== Segment start ==
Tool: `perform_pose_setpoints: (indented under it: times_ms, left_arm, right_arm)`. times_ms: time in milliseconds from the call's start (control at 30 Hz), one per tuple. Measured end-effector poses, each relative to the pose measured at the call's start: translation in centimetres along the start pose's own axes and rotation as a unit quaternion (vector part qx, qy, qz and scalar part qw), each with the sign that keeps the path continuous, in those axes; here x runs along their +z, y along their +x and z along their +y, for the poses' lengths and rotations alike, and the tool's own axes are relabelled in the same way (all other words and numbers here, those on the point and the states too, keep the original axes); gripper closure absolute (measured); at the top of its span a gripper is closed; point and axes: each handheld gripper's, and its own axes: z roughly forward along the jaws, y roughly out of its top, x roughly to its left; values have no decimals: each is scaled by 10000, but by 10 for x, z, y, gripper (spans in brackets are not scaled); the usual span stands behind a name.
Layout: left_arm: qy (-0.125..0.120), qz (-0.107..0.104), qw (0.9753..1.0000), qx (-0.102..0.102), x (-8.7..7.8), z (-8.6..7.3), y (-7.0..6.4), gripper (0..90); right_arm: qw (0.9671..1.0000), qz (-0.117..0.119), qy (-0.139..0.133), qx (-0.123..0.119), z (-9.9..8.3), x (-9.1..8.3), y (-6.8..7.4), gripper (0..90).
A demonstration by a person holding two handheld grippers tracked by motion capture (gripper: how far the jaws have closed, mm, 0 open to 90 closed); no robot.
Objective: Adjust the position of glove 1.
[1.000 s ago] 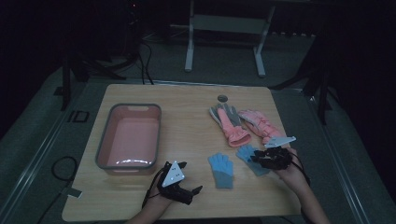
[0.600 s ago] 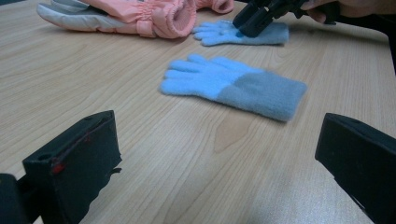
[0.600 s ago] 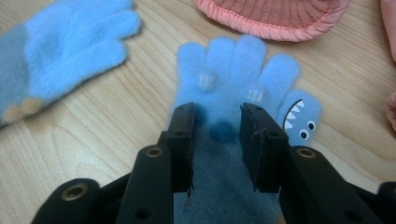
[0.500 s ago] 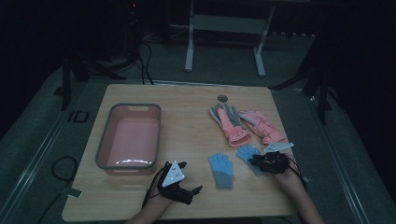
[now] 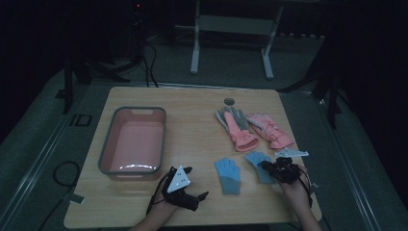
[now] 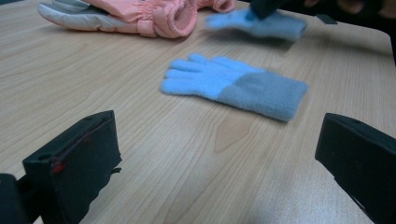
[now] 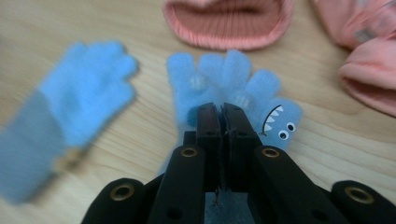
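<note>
Wooden table (image 5: 192, 115), right tool (image 7: 222, 114) pinching blue glove (image 7: 224, 79)

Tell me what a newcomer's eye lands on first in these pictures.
The right gripper, shut on a blue glove with a cartoon shark face, near the table's front right. Its twin blue glove lies flat just left, before the open left gripper. Behind lie two pink gloves; a pink tub stands at left.

Bare wood lay open between the pink basin (image 5: 133, 142) and the gloves. The pink gloves (image 5: 254, 129) and blue gloves (image 5: 228, 174) crowded the table's (image 5: 192, 120) right side.
</note>
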Motion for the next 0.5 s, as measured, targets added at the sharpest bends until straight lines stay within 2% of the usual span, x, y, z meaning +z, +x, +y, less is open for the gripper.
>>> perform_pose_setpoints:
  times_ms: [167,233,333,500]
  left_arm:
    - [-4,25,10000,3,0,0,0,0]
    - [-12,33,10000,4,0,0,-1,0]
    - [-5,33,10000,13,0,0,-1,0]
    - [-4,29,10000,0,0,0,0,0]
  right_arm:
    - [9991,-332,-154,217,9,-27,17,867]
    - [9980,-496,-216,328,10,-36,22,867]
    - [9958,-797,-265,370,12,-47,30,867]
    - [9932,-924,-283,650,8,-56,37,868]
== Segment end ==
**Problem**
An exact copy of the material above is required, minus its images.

**Result below**
Tool: `perform_pose_setpoints: (indented under it: times_ms, left_arm, right_arm)`. times_ms: time in milliseconds from the call's start (control at 30 Hz), one per tuple. Measured end-effector poses, each relative to the pose measured at the call's start: translation in centimetres along the start pose's own axes and rotation as a unit quaternion (vector part qx, qy, qz and scalar part qw), each with the sign that keeps the path continuous, in those axes; here x runs along their +z, y along their +x and z along their +y, for the poses' lengths and rotations alike, and the tool's own axes are relabelled in the same way (all other words and numbers here, those on the point and the states too, keep the original axes); gripper closure absolute (measured); at the top of its span a gripper is closed; point and axes: each handheld gripper's, and its own axes: z roughly forward along the jaws, y roughly out of its top, x roughly to its left; values have no decimals: each is scaled by 10000, but by 10 for x, z, y, gripper (spans in brackets are not scaled); the usual span stands behind a name.
Layout: left_arm: qy (-0.125..0.120), qz (-0.107..0.104), qw (0.9753..1.0000), qx (-0.102..0.102), x (-8.7..7.8), z (-8.6..7.3), y (-7.0..6.4), gripper (0..90); right_arm: qw (0.9671..1.0000), qz (-0.117..0.119), qy (-0.139..0.133), qx (-0.123..0.119), z (-9.9..8.3), x (-9.1..8.3), y (-6.8..7.4), gripper (0..90).
A demonstration by a person holding two handheld grippers tracked by motion capture (gripper: how far the jaws have closed, mm, 0 open to 90 closed); no robot.
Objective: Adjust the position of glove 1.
[1.000 s ago] 
[0.600 s ago] 
[0.600 s ago] 
[0.500 s ago] 
[now] 
[now] 
[now] 
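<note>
Wooden table (image 5: 192, 115), right tool (image 7: 222, 114) pinching blue glove (image 7: 224, 79)

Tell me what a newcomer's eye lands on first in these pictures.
The right gripper, shut on a blue glove with a cartoon shark face, near the table's front right. Its twin blue glove lies flat just left, before the open left gripper. Behind lie two pink gloves; a pink tub stands at left.

Bare wood lay open between the pink basin (image 5: 133, 142) and the gloves. The pink gloves (image 5: 254, 129) and blue gloves (image 5: 228, 174) crowded the table's (image 5: 192, 120) right side.
</note>
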Motion for the next 0.5 s, as measured, targets added at the sharpest bends until straight lines stay within 2% of the usual span, x, y, z meaning +z, +x, +y, less is open for the gripper.
>>> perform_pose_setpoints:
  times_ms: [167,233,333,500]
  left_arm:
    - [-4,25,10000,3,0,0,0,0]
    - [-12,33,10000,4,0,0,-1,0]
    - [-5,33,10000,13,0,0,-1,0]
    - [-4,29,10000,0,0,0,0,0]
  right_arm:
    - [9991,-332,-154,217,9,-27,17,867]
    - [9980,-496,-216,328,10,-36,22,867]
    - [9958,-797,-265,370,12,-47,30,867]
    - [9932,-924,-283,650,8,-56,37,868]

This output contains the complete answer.